Persons who are found to have engaged in major political crimes are “disappeared”, without trial or judicial order, to political prison camps (kwanliso). There, they are incarcerated and held incommunicado. Their families are not even informed of their fate if they die. In the past, it was common that the authorities sent entire families to political prison camps for political crimes committed by close relatives (including forebears, to the third generation) on the basis of the principle of guilt by association. Such cases still occur, but appear to be less frequent now than in past decades.
In the political prison camps of the Democratic People’s Republic of Korea, the inmate population has been gradually eliminated through deliberate starvation, forced labour, executions, torture, rape and the denial of reproductive rights enforced through punishment, forced abortion and infanticide. The commission estimates that hundreds of thousands of political prisoners have perished in these camps over the past five decades. The unspeakable atrocities that are being committed against inmates of the kwanliso political prison camps resemble the horrors of camps that totalitarian States established during the twentieth century.

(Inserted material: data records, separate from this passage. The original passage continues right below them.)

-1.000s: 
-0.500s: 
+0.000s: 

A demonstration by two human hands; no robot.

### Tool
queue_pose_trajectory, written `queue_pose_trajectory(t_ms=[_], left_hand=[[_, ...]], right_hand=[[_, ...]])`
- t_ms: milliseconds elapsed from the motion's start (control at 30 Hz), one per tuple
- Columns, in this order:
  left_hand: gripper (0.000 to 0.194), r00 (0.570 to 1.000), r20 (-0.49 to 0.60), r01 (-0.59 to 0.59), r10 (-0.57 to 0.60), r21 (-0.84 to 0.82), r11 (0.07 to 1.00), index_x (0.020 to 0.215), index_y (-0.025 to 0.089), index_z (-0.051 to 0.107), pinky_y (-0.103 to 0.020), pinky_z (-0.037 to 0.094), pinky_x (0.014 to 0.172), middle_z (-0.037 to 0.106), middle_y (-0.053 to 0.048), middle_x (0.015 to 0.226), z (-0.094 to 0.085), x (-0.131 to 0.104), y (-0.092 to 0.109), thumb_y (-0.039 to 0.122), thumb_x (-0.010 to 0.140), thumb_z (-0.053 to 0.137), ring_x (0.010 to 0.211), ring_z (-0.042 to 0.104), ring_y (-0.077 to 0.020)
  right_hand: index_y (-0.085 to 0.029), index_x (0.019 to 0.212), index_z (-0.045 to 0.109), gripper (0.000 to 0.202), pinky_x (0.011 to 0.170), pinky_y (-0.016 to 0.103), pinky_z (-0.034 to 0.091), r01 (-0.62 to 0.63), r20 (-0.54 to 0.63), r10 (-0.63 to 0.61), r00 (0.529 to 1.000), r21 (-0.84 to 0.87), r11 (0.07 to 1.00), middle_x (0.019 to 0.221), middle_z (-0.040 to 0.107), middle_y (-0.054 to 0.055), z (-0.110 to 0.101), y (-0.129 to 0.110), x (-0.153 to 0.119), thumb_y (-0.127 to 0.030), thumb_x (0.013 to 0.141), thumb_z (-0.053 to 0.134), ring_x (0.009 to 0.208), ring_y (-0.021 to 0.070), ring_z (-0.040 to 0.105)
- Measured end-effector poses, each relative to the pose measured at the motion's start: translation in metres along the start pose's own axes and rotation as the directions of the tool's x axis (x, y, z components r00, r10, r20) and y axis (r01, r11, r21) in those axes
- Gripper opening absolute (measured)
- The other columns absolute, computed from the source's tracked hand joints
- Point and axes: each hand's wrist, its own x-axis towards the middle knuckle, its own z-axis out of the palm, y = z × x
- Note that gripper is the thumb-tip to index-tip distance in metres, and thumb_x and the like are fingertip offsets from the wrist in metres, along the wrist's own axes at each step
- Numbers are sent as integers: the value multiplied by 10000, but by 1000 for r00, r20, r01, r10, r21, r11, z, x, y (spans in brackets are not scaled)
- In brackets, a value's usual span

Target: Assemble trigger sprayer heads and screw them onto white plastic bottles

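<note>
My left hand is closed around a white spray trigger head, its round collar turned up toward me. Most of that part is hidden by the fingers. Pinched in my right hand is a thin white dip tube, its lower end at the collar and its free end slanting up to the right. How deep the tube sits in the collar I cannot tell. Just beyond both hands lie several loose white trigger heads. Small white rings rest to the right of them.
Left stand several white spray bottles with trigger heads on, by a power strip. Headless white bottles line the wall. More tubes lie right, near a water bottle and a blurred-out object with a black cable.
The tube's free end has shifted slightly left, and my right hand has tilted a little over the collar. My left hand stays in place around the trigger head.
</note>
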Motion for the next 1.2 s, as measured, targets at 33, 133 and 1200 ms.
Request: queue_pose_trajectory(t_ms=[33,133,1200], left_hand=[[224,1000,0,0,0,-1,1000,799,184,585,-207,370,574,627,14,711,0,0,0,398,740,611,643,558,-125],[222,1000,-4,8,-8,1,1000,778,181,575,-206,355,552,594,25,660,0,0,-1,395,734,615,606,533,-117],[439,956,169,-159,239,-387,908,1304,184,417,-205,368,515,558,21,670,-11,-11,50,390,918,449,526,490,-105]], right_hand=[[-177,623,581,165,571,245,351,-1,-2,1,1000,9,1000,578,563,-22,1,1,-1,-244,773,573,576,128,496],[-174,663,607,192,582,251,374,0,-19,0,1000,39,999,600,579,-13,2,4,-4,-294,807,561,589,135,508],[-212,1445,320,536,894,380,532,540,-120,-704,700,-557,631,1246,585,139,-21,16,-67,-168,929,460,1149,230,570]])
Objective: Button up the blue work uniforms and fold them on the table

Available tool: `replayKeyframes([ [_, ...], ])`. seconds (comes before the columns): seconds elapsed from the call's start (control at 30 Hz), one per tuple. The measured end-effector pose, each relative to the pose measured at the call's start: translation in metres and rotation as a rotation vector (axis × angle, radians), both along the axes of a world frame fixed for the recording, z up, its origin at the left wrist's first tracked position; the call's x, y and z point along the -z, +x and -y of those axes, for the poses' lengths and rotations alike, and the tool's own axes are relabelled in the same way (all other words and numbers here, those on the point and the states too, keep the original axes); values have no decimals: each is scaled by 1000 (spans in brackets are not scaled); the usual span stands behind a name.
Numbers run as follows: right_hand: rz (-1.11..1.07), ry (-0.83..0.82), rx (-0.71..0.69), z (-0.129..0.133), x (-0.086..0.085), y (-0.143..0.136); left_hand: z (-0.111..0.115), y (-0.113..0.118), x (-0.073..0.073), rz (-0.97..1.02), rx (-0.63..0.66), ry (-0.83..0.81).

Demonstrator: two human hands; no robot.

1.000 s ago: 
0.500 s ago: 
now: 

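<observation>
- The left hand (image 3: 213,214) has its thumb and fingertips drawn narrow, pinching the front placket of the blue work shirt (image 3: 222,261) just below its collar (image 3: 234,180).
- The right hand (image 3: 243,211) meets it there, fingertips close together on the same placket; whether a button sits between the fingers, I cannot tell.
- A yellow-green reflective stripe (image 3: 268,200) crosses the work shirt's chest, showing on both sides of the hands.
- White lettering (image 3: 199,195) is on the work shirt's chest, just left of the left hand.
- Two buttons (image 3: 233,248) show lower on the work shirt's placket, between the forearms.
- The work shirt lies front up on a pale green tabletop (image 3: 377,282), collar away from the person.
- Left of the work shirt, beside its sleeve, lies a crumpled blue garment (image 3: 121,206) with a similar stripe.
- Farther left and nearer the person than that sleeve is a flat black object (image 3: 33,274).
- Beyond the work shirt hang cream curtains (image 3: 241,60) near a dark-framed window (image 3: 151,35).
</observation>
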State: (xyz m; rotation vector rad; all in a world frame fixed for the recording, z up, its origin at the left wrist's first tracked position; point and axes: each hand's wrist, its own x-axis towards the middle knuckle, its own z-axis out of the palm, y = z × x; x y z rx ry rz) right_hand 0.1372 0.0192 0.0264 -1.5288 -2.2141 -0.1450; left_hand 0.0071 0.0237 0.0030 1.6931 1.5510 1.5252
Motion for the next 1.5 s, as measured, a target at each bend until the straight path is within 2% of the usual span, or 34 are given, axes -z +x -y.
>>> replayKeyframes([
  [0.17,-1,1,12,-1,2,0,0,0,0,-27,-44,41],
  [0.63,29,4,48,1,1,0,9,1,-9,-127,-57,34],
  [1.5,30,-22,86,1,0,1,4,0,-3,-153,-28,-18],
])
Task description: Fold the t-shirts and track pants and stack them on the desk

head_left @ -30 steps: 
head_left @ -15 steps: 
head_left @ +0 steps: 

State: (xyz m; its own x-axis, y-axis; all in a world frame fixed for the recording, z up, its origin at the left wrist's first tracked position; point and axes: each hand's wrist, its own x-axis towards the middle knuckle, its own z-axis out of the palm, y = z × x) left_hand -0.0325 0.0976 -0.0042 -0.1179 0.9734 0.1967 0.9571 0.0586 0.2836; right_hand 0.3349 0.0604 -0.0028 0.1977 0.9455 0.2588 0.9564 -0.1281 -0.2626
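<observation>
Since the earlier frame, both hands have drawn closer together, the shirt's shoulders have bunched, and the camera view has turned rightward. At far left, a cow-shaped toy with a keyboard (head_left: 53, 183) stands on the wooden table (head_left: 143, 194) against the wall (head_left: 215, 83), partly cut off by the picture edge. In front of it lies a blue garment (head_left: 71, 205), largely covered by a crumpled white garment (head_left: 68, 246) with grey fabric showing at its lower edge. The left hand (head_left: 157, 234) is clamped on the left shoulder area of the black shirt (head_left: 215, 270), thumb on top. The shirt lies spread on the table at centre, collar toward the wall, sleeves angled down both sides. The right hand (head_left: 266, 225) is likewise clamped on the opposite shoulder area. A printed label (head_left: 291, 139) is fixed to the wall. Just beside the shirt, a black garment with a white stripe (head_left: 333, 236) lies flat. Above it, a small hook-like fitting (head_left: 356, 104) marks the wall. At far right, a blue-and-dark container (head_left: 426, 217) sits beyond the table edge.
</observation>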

This page shows drawings (presumably by defectors) of the torture of inmates:

The Human Rights Committee reveals that, “In addition, there are several testimonies from former prisoners and guards about deaths from medical experiments on political prisoners.” And “One defector testified that prisoners were subjected to tests of chemical weapons.” See page 38 for more prison details.

All of this demonstrates how truly loathsome our media is to show adulation of such a creature as Kim Yo Jung, and you can be sure the modern-day Nazis who run the DPRK have taken note that our press agrees with their methods.